If you've used decent quality twisted pair such as CW1308 or better and kept it away from mains and other sources of interference then there shouldn't be much of a problem. It's attenuation at various frequencies that matters, not dc resistance, but interference pickup is really what it is all about.

I have zero metres of internal wiring, I got BT to do a 'change point of entry' to move the line to exactly where I wanted it, so each line (I have three) comes straight into the house right to my the modem, and then any extra distance that needs to be covered is handled by ethernet which is 100% perfect.

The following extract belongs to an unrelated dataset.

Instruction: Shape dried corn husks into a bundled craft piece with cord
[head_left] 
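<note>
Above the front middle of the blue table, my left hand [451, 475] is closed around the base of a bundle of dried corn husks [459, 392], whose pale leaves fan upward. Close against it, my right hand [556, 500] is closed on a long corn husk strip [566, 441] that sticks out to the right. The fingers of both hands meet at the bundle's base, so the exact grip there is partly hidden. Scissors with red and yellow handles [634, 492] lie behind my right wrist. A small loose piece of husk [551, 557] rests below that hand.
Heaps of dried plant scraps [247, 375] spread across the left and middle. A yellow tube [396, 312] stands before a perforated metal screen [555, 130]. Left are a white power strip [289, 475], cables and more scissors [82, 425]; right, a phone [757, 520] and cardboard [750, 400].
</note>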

If you are desperate to get the best performance, then BT ‘change point of entry’ and zero internal wiring is the way to go. This means moving the point where the cable first comes into the house to be exactly where you want it, and that will be where BT will park the master socket for you, but for best results this really must have a (hopefully minimal) run outside the house not inside. Then for you to get the benefit you absolutely have to move your modem to where the master socket is, which is hopefully now at the first point at which the cable enters the house. My reasoning is that all house-internal DSL signal wiring is potentially suspect because of all the interference sources in a house from mains and mains-powered equipment. You ask the company that you pay your line rental to, your phone service provider (if you have one), to organise a BT engineer if you want.
 
If running cable through the house is a pain use wireless as that is 100% perfect (because of error correction and fast layer-internal retransmissions), provided of course that the signal is kept reasonably strong.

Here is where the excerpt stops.